[Problem] Transcribe the data below in full, exactly.

[Stored data]
%%
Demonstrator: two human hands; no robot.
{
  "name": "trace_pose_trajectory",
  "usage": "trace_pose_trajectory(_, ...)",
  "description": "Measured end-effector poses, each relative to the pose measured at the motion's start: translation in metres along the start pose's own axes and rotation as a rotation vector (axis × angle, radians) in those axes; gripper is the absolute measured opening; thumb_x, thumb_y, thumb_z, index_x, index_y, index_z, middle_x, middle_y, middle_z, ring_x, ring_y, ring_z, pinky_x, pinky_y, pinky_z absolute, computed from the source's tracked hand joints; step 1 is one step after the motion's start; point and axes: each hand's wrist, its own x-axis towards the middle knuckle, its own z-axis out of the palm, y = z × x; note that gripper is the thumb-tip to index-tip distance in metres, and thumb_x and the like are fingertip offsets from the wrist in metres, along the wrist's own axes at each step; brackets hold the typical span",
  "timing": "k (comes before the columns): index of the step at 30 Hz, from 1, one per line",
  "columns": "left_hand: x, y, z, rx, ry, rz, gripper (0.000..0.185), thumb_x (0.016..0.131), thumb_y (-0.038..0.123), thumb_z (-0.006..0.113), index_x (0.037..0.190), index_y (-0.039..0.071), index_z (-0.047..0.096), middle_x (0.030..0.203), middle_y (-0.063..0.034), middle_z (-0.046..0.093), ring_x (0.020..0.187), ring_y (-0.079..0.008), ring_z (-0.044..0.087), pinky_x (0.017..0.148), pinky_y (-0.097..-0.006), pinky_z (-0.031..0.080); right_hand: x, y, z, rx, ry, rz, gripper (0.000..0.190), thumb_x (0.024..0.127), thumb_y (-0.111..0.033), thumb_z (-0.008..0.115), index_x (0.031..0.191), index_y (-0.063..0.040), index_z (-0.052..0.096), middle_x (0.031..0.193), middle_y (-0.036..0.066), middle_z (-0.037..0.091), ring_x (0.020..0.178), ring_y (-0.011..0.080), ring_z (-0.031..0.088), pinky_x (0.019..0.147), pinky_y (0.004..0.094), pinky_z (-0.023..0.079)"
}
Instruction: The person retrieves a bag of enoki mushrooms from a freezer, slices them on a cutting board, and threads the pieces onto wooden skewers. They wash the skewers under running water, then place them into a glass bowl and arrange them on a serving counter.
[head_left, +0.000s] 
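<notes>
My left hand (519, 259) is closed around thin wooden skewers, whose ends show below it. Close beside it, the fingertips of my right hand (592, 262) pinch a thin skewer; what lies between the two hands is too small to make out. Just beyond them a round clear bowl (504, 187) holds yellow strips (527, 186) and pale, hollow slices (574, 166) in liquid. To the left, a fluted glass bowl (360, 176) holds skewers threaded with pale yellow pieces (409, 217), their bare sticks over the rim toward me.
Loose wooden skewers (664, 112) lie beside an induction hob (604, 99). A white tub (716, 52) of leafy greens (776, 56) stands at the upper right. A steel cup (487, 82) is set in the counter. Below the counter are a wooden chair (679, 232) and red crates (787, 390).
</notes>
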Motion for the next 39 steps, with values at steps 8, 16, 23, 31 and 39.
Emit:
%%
[Answer for this exercise]
Demonstrator: two human hands; no robot.
{
  "name": "trace_pose_trajectory",
  "usage": "trace_pose_trajectory(_, ...)",
  "description": "Measured end-effector poses, each relative to the pose measured at the motion's start: translation in metres along the start pose's own axes and rotation as a rotation vector (axis × angle, radians) in those axes; gripper is the absolute measured opening; thumb_x, thumb_y, thumb_z, index_x, index_y, index_z, middle_x, middle_y, middle_z, ring_x, ring_y, ring_z, pinky_x, pinky_y, pinky_z absolute, computed from the source's tracked hand joints; step 1 is one step after the motion's start; point and axes: each hand's wrist, its own x-axis towards the middle knuckle, its own z-axis out of the palm, y = z × x; note that gripper is the thumb-tip to index-tip distance in metres, and thumb_x and the like are fingertip offsets from the wrist in metres, along the wrist's own axes at each step; brackets hold the typical span",
  "timing": "k (comes before the columns): index of the step at 30 Hz, from 1, one per line",
  "columns": "left_hand: x, y, z, rx, ry, rz, gripper (0.000..0.185), thumb_x (0.016..0.131), thumb_y (-0.038..0.123), thumb_z (-0.006..0.113), index_x (0.037..0.190), index_y (-0.039..0.071), index_z (-0.047..0.096), middle_x (0.030..0.203), middle_y (-0.063..0.034), middle_z (-0.046..0.093), ring_x (0.020..0.187), ring_y (-0.079..0.008), ring_z (-0.044..0.087), pinky_x (0.017..0.148), pinky_y (-0.097..-0.006), pinky_z (-0.031..0.080); right_hand: x, y, z, rx, ry, rz, gripper (0.000..0.190), thumb_x (0.024..0.127), thumb_y (-0.111..0.033), thumb_z (-0.008..0.115), index_x (0.031..0.191), index_y (-0.063..0.040), index_z (-0.052..0.096), middle_x (0.031..0.193), middle_y (-0.036..0.066), middle_z (-0.037..0.091), ring_x (0.020..0.178), ring_y (-0.011..0.080), ring_z (-0.031..0.088), pinky_x (0.019..0.147), pinky_y (0.004..0.094), pinky_z (-0.023..0.079)"
}
Instruction: The person retrieves a bag of enoki mushrooms from a freezer, slices them on a cutting board, and threads the pieces onto wooden skewers. They wash the skewers under running water, then place them into a glass bowl and arrange them on a serving counter.
[head_left, +0.000s] 
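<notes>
My left hand (519, 259) is closed around thin wooden skewers, whose ends show below it. Close beside it, the fingertips of my right hand (592, 262) pinch a thin skewer; what lies between the two hands is too small to make out. Just beyond them a round clear bowl (504, 187) holds yellow strips (527, 186) and pale, hollow slices (574, 166) in liquid. To the left, a fluted glass bowl (360, 176) holds skewers threaded with pale yellow pieces (409, 217), their bare sticks over the rim toward me.
Loose wooden skewers (664, 112) lie beside an induction hob (604, 99). A white tub (716, 52) of leafy greens (776, 56) stands at the upper right. A steel cup (487, 82) is set in the counter. Below the counter are a wooden chair (679, 232) and red crates (787, 390).
</notes>
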Motion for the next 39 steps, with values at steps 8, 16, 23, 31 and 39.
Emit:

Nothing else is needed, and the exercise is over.